Review at human generation speed

Your review process was designed for PRs that took days to write. Now they take minutes. The review can take longer than the writing. Your process doesn't account for that inversion. Nobody's changed it because nobody's experienced it from the inside.

Testing

Test strategy for human-written code

AI generates code. AI generates tests. Both in minutes. Your QA model assumes the bottleneck is test coverage. The actual bottleneck is now whether anyone with domain knowledge validated that the tests prove the right things. You can't know this without building it yourself.

Slide 04

6 Engineers. 2 CPAs Who Learned to Code Last Year. Eating Market Share From Your 50-Person Team.

Competitive economics
Startup team 6 engineers

Two are CPAs who learned to code last year. Four are recent graduates. They understand the accounting domain and AI handles the parts they don't know yet. They are shipping features faster than your team.

Your team 50+ engineers

Running two-week sprints. Arguing about story points. Building like it's 2020. Not because your engineers are less capable — because your operating model was calibrated for a different era and nobody with authority has changed it.

The difference Hands-on

The startup founder built with AI from day one. Understands from direct experience what the tool changes. Makes decisions from that understanding. You're making decisions from articles, vendor briefings, and secondhand reports.

What the CPAs know They understand the domain. AI handles the code they don't know yet. That combination — domain expertise plus AI capability — is outperforming pure engineering headcount. Your org structure doesn't account for this yet.

Slide 05

Your Team Needs to Become Specification Writers and Context Architects. Not Prompt Crafters. Architects.

What changes operationally

What actually works with AI

  • Give context first. "We're in the payment processing module, cutting latency without breaking PCI compliance." Not "optimize this."
  • Ask for the plan. "Walk me through your approach before you write anything." Two minutes upfront saves two hours of cleanup.
  • Iterate with specifics. "Caching works, but adjust for data freshness requirements." Concrete, not vague.
  • Save patterns. Document what works as your standard approach — the spec becomes organizational knowledge.

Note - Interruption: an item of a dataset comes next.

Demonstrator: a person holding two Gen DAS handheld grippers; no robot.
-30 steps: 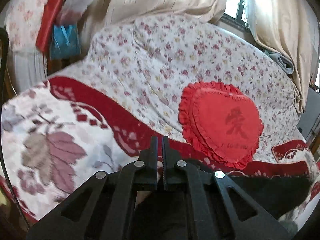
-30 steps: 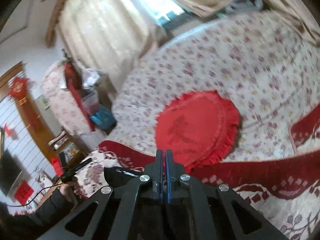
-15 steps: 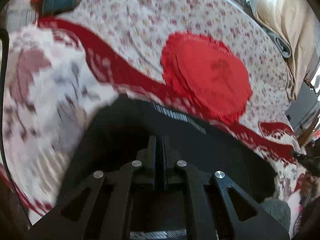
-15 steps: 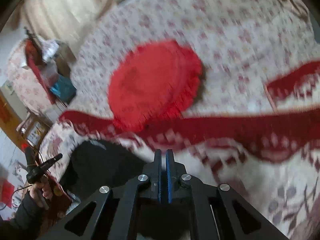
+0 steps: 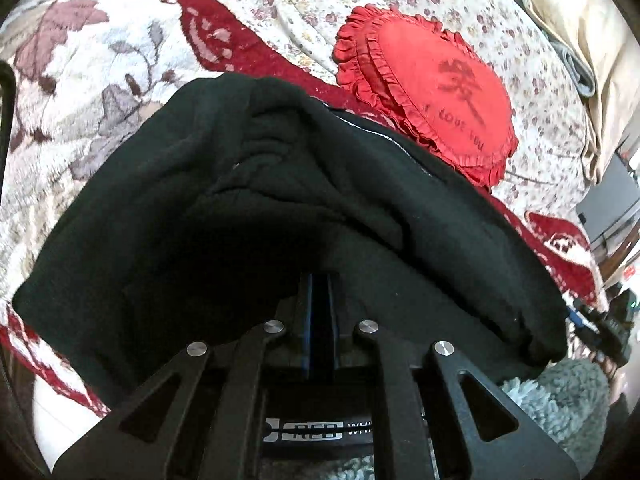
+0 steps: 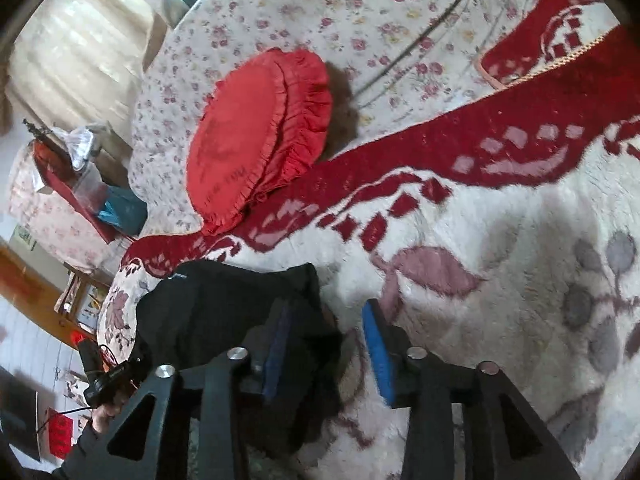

What most teams do instead

  • "Fix this code." — no context, no constraints.
  • "Make this better." — better by what measure?
  • "Optimize our process." — which process? to what end?

Giving billion-parameter models vaguer instructions than you'd give a new hire. Then surprised when they don't read your mind.

Systemic shift This isn't about better prompts. It's moving from "the AI screwed up" to "we didn't provide enough context." Same realization you had with microservices and continuous deployment.

Slide 06

Stop Reading About It. Build Something This Week. That Is the Only Path to Understanding What You're Leading.

Decision close
The nuclear submarine problem

You can read every book on nuclear propulsion and still not know what it's like to dive to 800 feet. This is the same. AI changes the physics of software delivery. You have to feel the new physics to lead in them.

Not for leadership theater. Because you literally cannot understand what's changing without hands-on experience. Your next sprint planning, your next team structure decision, your next AI investment — all depend on a ground truth you don't yet have.

The minimum Build one real thing with AI this week. Something that touches production. Pay attention to where your assumptions break. Those breaks are the curriculum.